Energia. il t.a.r. lombardia sospende in via cautelare gli aumenti delle bollette di luce e gas scattati il primo luglio

T.A.R. Lombardia, Sez. II, decreto cautelare del 19.07.2016, n. 911

A fronte dei rincari sulle bollette di luce e gas varati dalla Autorità per l’Energia Elettrica e il Gas ed il Sistema Idrico a partire dal terzo trimestre, ovverosia dall’1 luglio 2016, il Codacons (ma le proteste erano state sollevate anche da Coldiretti per il conseguente disagio nei confronti delle imprese agricole) ha proposto il ricorso, denunciando speculazioni dei grossisti sul mercato.

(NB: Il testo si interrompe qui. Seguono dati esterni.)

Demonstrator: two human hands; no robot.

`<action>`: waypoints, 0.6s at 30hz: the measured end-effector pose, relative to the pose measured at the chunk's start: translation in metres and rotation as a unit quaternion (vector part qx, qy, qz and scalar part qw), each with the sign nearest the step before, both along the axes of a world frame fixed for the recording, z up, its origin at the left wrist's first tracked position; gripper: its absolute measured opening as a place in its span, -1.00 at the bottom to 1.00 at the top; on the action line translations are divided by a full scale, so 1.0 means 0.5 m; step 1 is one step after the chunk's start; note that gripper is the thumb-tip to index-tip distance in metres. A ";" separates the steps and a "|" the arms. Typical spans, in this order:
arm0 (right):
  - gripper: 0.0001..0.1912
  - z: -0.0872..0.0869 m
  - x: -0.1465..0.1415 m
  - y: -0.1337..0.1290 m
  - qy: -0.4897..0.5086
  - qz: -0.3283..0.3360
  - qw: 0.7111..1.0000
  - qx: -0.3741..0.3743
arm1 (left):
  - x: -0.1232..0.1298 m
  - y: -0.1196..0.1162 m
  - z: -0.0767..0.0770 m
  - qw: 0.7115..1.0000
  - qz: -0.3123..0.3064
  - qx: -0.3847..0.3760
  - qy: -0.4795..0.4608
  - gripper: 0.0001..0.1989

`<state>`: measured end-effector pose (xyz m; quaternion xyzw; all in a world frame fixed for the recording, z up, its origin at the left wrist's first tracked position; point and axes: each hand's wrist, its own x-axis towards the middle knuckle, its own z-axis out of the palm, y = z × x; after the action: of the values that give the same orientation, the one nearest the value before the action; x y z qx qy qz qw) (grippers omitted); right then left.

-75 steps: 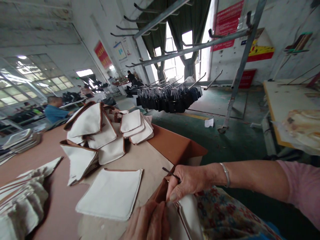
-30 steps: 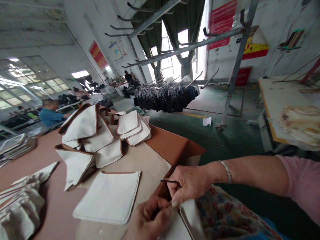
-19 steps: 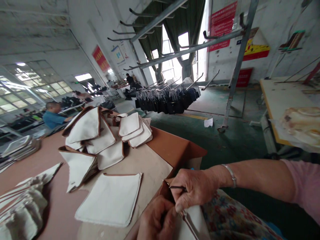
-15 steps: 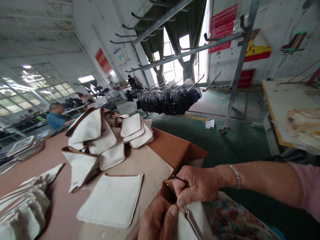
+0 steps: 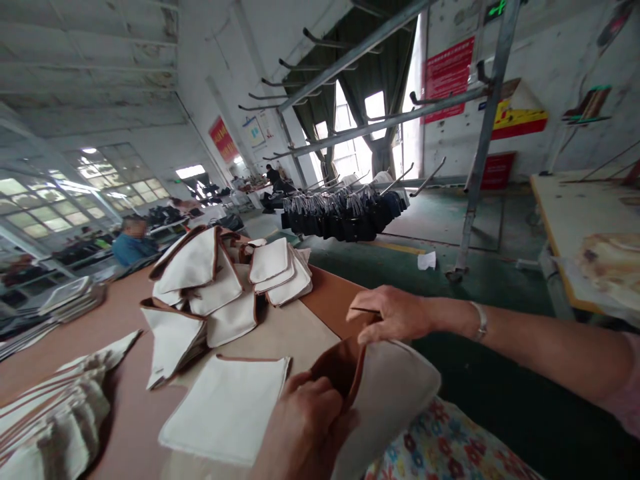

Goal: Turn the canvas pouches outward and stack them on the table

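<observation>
The left hand [image 5: 305,427], low and near, has its fingers [image 5: 320,390] curled shut on the brown-trimmed edge of a cream canvas pouch [image 5: 390,393], which is lifted at the near right corner of the table [image 5: 125,413]. The right hand [image 5: 393,313] hovers just above the pouch's far edge, fingers close together and pinching a thin dark tool [image 5: 364,310] against the thumb. To the left lies a flat canvas panel [image 5: 227,417]; farther off sits a heap of finished pouches [image 5: 220,280].
</observation>
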<state>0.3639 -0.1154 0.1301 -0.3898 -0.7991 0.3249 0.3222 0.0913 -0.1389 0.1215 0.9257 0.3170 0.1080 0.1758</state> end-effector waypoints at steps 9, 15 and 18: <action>-0.49 -0.107 -0.157 -0.032 0.108 0.155 0.961 -0.203 | -0.021 -0.012 0.069 0.926 0.134 -0.349 -0.060 -0.48; -0.52 -0.105 -0.109 -0.038 0.184 0.043 0.934 -0.304 | -0.133 0.016 -0.010 0.829 0.125 -0.498 -0.220 -0.53; -0.60 -0.100 -0.075 -0.031 0.157 0.037 0.939 -0.305 | -0.127 0.006 -0.026 0.798 0.168 -0.492 -0.304 -0.63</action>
<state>0.3264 -0.1311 0.0803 -0.3835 -0.6147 0.6220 0.2971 0.0276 -0.1361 0.1087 0.5664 0.4087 0.2408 0.6740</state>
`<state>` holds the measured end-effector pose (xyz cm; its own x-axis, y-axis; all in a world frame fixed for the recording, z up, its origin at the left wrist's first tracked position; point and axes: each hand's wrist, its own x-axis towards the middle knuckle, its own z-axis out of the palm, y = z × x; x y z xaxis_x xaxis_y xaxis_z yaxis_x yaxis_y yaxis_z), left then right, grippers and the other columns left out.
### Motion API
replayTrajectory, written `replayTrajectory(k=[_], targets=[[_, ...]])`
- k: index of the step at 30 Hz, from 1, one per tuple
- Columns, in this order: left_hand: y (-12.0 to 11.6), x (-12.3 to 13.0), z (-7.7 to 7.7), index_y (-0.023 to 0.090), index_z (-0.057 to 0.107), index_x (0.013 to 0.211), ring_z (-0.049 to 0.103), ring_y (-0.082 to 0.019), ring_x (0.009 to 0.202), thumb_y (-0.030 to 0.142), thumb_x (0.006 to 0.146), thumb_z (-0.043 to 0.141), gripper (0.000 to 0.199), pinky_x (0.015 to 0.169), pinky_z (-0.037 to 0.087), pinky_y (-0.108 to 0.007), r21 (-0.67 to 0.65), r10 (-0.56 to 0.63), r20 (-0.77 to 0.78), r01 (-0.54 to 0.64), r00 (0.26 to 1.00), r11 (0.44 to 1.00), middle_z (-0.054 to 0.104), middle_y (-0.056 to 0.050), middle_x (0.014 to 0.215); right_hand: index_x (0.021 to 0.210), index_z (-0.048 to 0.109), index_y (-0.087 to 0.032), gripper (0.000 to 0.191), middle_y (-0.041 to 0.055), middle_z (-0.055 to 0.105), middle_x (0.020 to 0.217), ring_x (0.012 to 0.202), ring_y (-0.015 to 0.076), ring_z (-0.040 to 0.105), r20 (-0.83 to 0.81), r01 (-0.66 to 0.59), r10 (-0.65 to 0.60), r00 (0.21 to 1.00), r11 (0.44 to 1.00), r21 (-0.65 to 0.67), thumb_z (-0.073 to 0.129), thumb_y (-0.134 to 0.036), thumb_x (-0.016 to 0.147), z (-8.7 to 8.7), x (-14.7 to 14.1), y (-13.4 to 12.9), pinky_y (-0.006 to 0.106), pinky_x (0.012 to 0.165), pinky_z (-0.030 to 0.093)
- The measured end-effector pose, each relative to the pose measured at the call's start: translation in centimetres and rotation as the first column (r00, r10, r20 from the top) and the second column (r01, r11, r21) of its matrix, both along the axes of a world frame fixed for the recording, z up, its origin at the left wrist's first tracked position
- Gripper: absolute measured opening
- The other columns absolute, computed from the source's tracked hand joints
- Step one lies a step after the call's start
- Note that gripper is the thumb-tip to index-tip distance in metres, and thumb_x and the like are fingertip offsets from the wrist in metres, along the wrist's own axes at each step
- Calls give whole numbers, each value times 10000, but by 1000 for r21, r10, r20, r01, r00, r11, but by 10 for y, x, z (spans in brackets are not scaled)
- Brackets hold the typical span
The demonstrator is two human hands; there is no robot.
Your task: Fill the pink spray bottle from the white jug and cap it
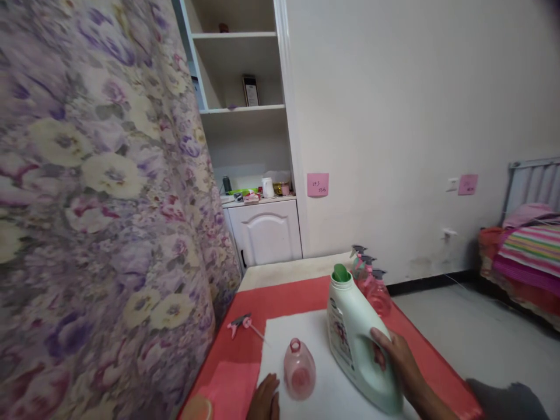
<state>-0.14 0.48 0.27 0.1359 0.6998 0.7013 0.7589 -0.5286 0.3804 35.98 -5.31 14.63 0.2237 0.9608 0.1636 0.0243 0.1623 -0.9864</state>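
In my right hand [400, 359] is the handle of a large pale green detergent jug [356, 338]. The jug leans to the left, its uncapped mouth showing a green pour spout [340, 272]. Left of it, a see-through pink spray bottle [300, 373] stands on a white sheet [321, 332] with its neck uncovered. My left hand [266, 398] lies by the bottle's lower left side, fingers stretched out and holding nothing. A trigger sprayer head [242, 324], pink and dark grey with a thin tube, rests on the red cloth [249, 303] to the left.
Several spray bottles [377, 291] with trigger heads stand at the table's right edge, behind the jug. A round tan object [198, 407] sits at the lower left. Beyond are a floral curtain [109, 204], a white cabinet [266, 230] and a bed [531, 251].
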Motion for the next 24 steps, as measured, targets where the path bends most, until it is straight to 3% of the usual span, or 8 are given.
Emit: replayTrajectory(k=[4,8,13,17,20,24], targets=[[-12,8,26,235,776,899,741,-261,920,544,817,551,391,834,614,-356,-200,31,225,15,974,980,792,-85,980,545,453,-214,525,-41,472,455,489,136,449,63,-5,10,998,996,-89,477,-660,820,-8,18,-22,267,532,349],[-21,26,65,224,759,926,722,-269,956,538,797,579,384,887,584,-373,-284,40,412,87,911,955,783,-91,991,545,449,-225,534,-33,484,419,459,149,470,197,-6,42,980,984,-180,470,-701,785,0,32,-29,280,537,377],[-18,57,124,225,694,1096,621,-277,1152,418,809,598,359,1034,464,-433,-342,-49,424,210,904,916,703,-99,1201,584,478,-212,563,-25,493,431,427,137,460,363,-12,89,927,977,-211,479,-757,725,24,39,-28,262,474,366],[-5,70,159,238,658,1156,579,-283,1199,254,707,672,450,1059,419,-421,-450,-189,422,386,887,806,673,-86,1249,697,556,-187,582,-22,509,525,427,119,445,460,-89,218,861,954,-286,482,-765,712,43,37,-26,226,396,347],[5,73,168,235,683,1069,608,-268,1138,135,639,670,441,1017,436,-370,-502,-262,451,485,853,716,709,-67,1157,781,615,-170,590,-6,550,609,473,120,461,547,-142,307,779,935,-324,473,-741,737,58,32,-26,210,392,342],[16,72,154,209,683,996,648,-255,1048,150,671,664,331,943,470,-340,-458,-320,579,624,750,633,731,-70,1050,792,659,-175,472,22,647,698,612,174,553,640,-124,311,702,939,-321,567,-634,731,75,25,-24,212,472,400]])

Il ricorso è stato accolto dal T.A.R. Lombardia, con il decreto cautelare in commento, che, per l’effetto, ha sospeso l’efficacia della deliberazione AEEGSI n. 354/2016/R/EEL del 28 giugno 2016, mandando la trattazione in sede collegiale della istanza cautelare alla camera di consiglio del 15 settembre 2016.

Il 28 giugno scorso l’Autorità, dopo i ribassi registrati nei primi due trimestri dell’anno, ha deciso i rincari, per il terzo trimestre, stimati, prendendo ad esempio la famiglia-tipo, ovvero quella che in media consuma 2.700 kWh all’anno di energia elettrica e 1.400 metri cubi annui di gas, per il 4,3% per l’elettricità e per l’1,9% per il gas, giustificati dall’aumento della componente di approvvigionamento, condizionata dal rialzo delle stime per i costi della materia prima, nonché per l’aumento dei costi di dispacciamento, ovvero quelli sostenuti da Terna (Gestore della rete) per mantenere in equilibrio il sistema.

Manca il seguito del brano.